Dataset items
»»
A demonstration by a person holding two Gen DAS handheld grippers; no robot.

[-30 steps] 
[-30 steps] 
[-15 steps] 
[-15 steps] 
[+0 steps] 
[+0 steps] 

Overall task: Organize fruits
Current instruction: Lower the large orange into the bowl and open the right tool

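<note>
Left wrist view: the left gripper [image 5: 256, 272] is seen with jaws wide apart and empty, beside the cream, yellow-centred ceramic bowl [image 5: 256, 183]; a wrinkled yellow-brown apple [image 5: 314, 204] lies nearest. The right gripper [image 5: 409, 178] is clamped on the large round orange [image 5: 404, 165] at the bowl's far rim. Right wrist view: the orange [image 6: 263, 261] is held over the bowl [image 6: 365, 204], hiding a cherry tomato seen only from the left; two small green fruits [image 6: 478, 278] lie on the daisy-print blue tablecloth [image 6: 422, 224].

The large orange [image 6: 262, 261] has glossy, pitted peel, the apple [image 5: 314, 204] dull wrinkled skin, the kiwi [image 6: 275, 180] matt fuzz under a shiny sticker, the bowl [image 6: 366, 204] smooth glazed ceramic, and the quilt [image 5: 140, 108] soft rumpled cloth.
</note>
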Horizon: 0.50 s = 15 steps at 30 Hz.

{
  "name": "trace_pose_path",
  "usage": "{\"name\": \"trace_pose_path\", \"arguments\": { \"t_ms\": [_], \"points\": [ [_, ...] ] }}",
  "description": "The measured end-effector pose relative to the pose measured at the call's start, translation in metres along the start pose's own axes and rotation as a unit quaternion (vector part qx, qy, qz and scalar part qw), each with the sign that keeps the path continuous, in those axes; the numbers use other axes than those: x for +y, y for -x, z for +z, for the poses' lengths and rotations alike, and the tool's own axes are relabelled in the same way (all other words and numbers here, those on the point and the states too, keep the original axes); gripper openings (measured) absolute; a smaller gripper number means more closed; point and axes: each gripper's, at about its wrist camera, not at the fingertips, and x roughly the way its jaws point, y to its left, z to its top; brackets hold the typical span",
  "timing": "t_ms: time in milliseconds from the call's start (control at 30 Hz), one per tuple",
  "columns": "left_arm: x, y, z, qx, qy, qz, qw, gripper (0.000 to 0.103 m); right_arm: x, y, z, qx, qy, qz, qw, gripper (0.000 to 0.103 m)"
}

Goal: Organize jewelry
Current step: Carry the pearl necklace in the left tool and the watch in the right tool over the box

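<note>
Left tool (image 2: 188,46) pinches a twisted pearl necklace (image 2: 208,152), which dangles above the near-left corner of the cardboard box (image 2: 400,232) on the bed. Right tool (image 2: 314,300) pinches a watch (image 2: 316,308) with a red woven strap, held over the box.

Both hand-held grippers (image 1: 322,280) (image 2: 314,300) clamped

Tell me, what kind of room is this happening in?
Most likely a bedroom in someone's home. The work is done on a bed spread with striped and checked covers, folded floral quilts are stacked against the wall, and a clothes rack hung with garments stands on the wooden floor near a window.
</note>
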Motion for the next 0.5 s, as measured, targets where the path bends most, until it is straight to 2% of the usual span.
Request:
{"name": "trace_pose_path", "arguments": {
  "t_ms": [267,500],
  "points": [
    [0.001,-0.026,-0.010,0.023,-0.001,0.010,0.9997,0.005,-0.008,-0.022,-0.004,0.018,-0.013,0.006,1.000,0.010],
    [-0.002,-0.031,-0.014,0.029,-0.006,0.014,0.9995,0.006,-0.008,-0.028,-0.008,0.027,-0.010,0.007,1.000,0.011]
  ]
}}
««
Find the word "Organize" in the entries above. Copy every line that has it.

- _EXERCISE RESPONSE_
Overall task: Organize fruits
Goal: Organize jewelry

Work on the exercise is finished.